[[ DATASET CONTENT, beginning ]]
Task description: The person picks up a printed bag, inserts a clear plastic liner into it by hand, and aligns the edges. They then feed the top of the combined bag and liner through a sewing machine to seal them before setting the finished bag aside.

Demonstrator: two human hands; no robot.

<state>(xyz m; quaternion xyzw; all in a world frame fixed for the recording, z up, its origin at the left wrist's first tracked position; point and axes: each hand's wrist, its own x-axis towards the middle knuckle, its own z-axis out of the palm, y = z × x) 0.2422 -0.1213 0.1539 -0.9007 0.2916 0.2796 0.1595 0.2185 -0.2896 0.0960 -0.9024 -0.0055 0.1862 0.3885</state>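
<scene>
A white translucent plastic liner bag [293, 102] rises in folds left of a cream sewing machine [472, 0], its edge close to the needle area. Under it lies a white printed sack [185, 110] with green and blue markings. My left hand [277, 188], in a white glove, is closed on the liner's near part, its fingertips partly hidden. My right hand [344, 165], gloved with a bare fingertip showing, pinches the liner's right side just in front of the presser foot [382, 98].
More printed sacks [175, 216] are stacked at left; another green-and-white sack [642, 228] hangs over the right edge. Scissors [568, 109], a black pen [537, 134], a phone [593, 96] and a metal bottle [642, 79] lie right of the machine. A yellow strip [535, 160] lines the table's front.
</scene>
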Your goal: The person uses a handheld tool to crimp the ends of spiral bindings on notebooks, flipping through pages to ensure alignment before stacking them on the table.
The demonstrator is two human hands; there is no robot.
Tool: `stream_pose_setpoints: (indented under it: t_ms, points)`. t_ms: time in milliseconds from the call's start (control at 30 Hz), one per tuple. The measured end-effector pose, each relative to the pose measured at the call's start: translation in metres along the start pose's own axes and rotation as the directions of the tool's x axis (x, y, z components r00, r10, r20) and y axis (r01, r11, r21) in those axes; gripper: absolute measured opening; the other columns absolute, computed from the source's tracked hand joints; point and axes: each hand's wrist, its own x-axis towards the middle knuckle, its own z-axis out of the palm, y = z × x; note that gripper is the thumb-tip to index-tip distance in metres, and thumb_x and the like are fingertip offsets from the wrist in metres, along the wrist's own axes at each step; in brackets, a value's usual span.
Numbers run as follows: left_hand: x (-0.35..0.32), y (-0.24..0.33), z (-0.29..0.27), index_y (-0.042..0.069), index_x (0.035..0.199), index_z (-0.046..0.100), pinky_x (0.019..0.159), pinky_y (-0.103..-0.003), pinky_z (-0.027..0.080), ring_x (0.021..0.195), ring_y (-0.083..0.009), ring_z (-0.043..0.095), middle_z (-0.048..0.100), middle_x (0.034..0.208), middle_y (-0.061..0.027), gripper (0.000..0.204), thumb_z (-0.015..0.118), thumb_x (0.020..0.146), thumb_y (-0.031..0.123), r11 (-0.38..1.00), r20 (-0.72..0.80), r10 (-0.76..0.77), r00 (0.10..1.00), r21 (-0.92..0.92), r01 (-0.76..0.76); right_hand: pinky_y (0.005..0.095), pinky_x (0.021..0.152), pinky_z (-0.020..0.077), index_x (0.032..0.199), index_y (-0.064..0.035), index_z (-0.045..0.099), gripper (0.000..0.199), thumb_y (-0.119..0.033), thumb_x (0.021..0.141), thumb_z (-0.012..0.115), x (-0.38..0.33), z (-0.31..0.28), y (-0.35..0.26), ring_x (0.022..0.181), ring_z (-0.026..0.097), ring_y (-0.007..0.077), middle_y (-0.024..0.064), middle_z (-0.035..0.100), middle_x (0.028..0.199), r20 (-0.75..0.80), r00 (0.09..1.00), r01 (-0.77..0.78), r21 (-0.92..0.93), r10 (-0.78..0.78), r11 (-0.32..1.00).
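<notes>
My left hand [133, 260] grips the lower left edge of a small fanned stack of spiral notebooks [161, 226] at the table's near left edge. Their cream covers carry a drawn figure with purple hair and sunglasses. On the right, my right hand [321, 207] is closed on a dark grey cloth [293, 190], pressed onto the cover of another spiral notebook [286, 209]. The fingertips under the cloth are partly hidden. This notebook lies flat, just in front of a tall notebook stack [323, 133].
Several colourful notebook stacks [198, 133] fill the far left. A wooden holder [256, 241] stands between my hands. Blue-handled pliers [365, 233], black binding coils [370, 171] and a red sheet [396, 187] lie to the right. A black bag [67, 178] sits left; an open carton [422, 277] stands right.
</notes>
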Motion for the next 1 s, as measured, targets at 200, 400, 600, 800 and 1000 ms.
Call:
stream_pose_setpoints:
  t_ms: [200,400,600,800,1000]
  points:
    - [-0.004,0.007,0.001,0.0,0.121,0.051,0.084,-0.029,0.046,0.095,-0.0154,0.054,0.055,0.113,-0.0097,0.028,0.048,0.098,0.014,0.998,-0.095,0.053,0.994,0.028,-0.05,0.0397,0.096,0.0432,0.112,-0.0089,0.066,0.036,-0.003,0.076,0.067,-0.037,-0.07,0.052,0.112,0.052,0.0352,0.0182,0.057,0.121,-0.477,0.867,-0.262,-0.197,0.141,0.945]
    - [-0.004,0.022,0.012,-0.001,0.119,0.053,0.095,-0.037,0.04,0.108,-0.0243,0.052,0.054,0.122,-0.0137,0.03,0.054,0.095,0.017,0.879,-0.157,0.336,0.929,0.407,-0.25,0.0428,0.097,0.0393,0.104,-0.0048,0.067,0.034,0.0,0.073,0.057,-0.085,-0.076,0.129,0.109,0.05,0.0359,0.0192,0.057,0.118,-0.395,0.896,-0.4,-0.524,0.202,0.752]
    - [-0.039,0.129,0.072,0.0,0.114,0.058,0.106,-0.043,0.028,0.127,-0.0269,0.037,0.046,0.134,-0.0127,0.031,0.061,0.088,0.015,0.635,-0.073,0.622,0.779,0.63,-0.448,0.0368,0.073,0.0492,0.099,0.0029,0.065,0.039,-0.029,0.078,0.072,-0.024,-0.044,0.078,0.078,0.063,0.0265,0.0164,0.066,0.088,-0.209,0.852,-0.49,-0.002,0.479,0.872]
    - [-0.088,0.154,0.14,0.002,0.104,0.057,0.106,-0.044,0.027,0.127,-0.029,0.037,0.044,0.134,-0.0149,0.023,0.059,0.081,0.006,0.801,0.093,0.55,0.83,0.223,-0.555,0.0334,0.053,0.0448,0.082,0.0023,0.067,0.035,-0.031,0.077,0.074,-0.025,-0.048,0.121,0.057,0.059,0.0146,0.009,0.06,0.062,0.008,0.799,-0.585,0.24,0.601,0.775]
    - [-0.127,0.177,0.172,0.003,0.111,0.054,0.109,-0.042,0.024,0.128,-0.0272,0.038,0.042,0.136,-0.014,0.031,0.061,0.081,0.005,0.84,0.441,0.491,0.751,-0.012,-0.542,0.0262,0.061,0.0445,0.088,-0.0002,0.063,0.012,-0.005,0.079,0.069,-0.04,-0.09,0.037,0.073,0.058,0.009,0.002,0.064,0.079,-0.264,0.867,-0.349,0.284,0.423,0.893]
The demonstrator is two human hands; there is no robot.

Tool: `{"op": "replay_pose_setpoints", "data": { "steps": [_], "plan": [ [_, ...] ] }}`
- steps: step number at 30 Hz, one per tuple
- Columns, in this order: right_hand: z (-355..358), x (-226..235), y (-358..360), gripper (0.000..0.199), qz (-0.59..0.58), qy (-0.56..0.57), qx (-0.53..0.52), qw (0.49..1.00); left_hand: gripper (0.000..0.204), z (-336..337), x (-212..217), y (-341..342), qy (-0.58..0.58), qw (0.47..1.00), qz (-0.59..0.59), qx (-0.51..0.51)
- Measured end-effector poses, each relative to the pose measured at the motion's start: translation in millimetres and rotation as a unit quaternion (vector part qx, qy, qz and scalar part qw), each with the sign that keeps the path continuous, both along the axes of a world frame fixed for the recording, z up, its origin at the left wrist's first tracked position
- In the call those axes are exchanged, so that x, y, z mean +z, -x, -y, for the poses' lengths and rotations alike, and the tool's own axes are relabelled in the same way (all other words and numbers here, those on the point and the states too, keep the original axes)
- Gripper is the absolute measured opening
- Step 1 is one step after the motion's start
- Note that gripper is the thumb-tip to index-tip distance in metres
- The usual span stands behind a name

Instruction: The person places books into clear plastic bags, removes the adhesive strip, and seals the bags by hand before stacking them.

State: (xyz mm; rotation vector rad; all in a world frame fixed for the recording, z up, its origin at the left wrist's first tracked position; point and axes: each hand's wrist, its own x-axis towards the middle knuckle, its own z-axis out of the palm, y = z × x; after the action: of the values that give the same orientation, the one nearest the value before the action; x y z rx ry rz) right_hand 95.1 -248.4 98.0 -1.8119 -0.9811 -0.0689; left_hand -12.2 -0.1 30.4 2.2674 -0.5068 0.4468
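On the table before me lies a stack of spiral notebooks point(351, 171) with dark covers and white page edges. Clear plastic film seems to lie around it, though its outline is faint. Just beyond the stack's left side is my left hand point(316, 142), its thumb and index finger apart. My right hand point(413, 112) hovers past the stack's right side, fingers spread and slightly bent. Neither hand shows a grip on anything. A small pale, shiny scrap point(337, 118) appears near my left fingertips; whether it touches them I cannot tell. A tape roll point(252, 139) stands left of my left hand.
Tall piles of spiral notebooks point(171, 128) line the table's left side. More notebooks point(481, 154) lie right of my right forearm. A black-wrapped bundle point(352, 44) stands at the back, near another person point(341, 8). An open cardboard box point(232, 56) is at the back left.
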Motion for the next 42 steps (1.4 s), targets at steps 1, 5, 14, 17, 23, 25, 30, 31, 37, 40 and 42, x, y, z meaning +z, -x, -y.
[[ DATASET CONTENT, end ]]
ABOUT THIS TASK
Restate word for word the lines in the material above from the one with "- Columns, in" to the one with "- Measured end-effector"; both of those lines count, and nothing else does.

TASK RESPONSE
- Columns, in this order: right_hand: z (-355..358), x (-226..235), y (-358..360), gripper (0.000..0.199), qz (-0.59..0.58), qy (-0.56..0.57), qx (-0.53..0.52), qw (0.49..1.00); left_hand: gripper (0.000..0.204), z (-336..337), x (-212..217), y (-341..342), qy (-0.58..0.58), qw (0.47..1.00), qz (-0.59..0.59), qx (-0.51..0.51)
- Measured end-effector poses, each relative to the pose measured at the motion's start: translation in millimetres and rotation as a unit quaternion (vector part qx, qy, qz and scalar part qw), each with the sign that keeps the path continuous, both along the axes of a world frame fixed for the recording, z up, its origin at the left wrist's first tracked position

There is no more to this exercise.